Max clambers inside and outside the vehicle, trying to fight off the dozens of soldiers, when suddenly he is snatched up by an enemy. He is actually snatched up, out of the vehicle and into the sky — Joe’s troops have built vehicles that let them sway from one vehicle to the next, and Max has just gotten grabbed by one. Then, in a sequence that I am still smiling about a day later, Max fights off his man, and tries to get back to Imperator’s vehicle.
Ah, to see it: Max in his perch, swaying gently through the air, entering screen right and smoothly, gently swinging to screen left … as every single thing behind him explodes. It’s a stunning and gorgeous juxtaposition, the gentle flight of Max through the air, the carnage and fire below.
That juxtaposition is at the heart of Mad Max: Fury Road, a film at once gentle and violent, sublime and beautiful.
You’ve probably gathered the plot from the trailers or the above description, and it’s not a complicated one. For all intents and purposes, the world has ended. Immortan Joe (played by Hugh Keays-Byrne) is an evil warlord who controls one of the last places with water on earth. Our hero Max Rockatansky is a prisoner, being used as a blood donor supply for Joe’s soldiers. Imperator Furiosa is Joe’s best driver. One day Imperator takes Joe’s four wives, all desperate to escape, and makes a run for it. Max, still connected via a literal blood line to one of Joe’s soldiers, gets dragged along in the chase.
We have ourselves a movie.
The names in this film alone are worth the price of admission. Max Rockatansky has always been a top ten name in movie history. But now he’s joined by Imperator Furiosa, Nux, Immortan Joe, Rictus Erectus, Toast the Knowing, The Splendid Angharad, Cheedo the Fragile, The Doof Warrior … looking at this IMDB page makes me want to sit down every indie rock band in Brooklyn and yell at them for not being able to come up with names half this good. “We live in a world with The Splendid Angharad and you went with THE FIELD MICE?! GET OUT OF MY SIGHT.”

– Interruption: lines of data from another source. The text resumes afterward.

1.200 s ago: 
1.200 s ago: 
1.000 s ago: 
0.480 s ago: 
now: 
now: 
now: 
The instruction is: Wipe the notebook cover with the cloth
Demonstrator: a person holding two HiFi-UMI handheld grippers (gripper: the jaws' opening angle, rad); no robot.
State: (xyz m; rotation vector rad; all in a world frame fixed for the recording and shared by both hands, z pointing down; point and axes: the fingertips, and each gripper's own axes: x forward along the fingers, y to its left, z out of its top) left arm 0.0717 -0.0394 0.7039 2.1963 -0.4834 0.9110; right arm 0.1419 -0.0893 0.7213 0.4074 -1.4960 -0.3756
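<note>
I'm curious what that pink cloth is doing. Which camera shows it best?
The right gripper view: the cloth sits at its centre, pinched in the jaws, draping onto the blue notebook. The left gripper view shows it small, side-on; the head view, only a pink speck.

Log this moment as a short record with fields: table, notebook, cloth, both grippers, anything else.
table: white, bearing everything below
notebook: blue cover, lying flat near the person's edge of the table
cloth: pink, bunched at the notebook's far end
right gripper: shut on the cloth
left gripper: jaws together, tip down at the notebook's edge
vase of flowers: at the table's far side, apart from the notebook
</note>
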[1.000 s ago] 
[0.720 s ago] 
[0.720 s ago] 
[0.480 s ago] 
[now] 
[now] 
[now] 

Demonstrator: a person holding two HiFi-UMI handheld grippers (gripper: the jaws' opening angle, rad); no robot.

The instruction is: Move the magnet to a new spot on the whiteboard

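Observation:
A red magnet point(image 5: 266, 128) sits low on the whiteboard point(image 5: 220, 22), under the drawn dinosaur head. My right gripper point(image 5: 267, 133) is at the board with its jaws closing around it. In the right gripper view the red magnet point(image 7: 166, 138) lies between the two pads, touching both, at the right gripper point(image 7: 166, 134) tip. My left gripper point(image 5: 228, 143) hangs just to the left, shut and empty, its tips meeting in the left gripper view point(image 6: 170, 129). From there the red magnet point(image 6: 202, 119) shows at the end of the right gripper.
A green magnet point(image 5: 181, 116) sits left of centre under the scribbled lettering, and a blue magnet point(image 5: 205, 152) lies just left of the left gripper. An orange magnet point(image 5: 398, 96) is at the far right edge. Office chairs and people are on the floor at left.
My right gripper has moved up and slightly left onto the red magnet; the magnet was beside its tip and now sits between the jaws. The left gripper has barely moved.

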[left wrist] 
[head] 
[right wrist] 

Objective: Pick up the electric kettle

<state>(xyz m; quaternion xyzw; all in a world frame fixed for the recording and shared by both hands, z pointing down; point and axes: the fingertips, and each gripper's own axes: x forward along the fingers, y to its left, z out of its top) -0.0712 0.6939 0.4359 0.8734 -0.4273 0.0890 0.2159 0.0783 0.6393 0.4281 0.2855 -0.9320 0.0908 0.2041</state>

This is an old-fashioned picture. It’s a chase film. There isn’t much dialogue — Max is wearing a metal mask for a good third of the movie — and Charlize Theron does a lot more acting with her eyes than she does with her voice. For most of the movie, bad guys chase the good guys. That’s it.
But how Miller manages to undermine the old-fashioned setup is what makes this movie so wonderful. When you walk in, you expect Mad Max to be the hero. The film is named for him, after all. And while Tom Hardy is quietly spectacular in this film (what other actor alive can get a laugh out of a theater from an eye furrow?), about halfway through you realize that Max is not the hero at all. It’s Imperator Furiosa. This is her movie. Hers is the personal arc we care most about. She is the toughest character, the bravest, the most loyal, the most honest. At one point, Max himself seems to realize this, as he rides on the side of the vehicle during a massive battle and pauses, only for a moment, to admire Imperator as she goes about the business of kicking total ass.
The other performances are wonderful as well. Nicholas Hoult shines as Nux, one of Joe’s soldiers who is committed to dying for his boss, and can never quite seem to pull it off. Rosie Huntington-Whitely is surprisingly great as the aforementioned Splendid Angharad, displaying a toughness and grit I didn’t know she possessed.
If this move sounds overly violent and action-packed for you, let me just say that this movie has plenty of quiet, serene moments, as well as moments of just plain fun. At one point in an early chase, a guitar chord rips through the soundtrack, and the camera pans left to see one of the vehicles hooked up with a wall of amplifiers and, swinging in front of them, a soldier wailing away on a double-necked electric guitar. I wanted to stand and applaud right then. Imperator Joe is a horrible tyrant, but you have to appreciate a man who remembers to bring tunes for the ride.
In the end, what I will remember most from this film are the images. In an early chase scene, which I’m told lasts 30 minutes but I was too busy clinging to my box of popcorn to get an accurate count, Furiosa tries to lose a caravan of pursuers by taking them into a dust storm. Everyone braces for impact, and they cross the threshold, and then … it’s hard to describe. It’s the closest thing probably ever captured on film that approximates Dante’s Inferno. Miller isn’t making a post-apocalyptic film here, no. This is the apocalypse itself. This is a Hieronymus Bosch painting brought to life. We’ve killed the world, the film tells us, and as Max clings on to the back of a vehicle and dune buggies ride waves of fire and sand, we see the nightmarish remains.
Sad as it makes me, this will not win the Oscar for Best Picture. Knowing the Academy, it’ll go to some capital-I important film where a well-dressed Colin Firth overcomes a lisp, or maybe a limp. Don’t worry about any of that. Mad Max: Fury Road is the best movie you will see this year.